# Collected material
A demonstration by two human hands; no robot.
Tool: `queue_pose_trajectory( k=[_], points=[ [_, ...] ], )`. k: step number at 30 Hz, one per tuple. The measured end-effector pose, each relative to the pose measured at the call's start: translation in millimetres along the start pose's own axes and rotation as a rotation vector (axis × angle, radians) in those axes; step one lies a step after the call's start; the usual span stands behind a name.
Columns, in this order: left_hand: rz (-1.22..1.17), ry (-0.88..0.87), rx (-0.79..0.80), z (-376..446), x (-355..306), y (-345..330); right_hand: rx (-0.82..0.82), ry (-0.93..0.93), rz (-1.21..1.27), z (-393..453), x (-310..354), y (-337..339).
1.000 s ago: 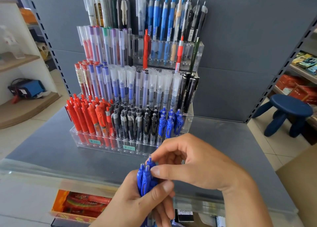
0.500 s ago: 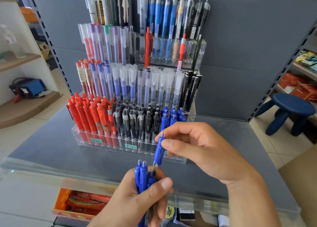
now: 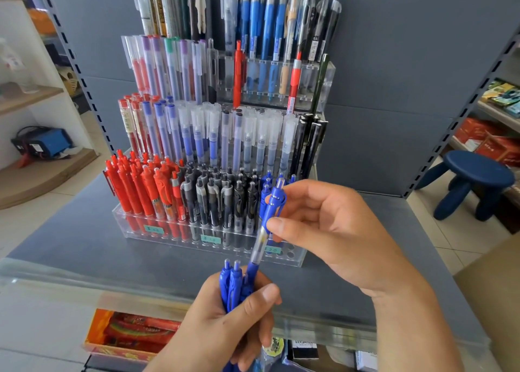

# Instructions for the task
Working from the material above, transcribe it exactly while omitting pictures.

# Response to this exercise
A demonstration by two human hands; no robot.
Tool: `queue_pose_trajectory( k=[_], points=[ [_, ...] ], )`. k: step number at 30 Hz, one per tuple. The measured end-effector pose, each relative to the pose measured at the call's start: translation in millimetres along the start pose's own axes and rotation as a rotation vector (axis × angle, radians) in those axes; step one lies a step after the call's start; the usual span stands behind a name.
Columns, in this order: left_hand: rz (-1.22..1.17), ry (-0.88..0.87), rx (-0.79..0.80), z (-376..446), x (-355..306), y (-345..330); right_hand: rx (-0.82..0.82), ry (-0.93..0.93), rz (-1.21..1.27), z (-393..453), x (-310..354), y (-337..339).
1.000 s ago: 
0.500 s ago: 
now: 

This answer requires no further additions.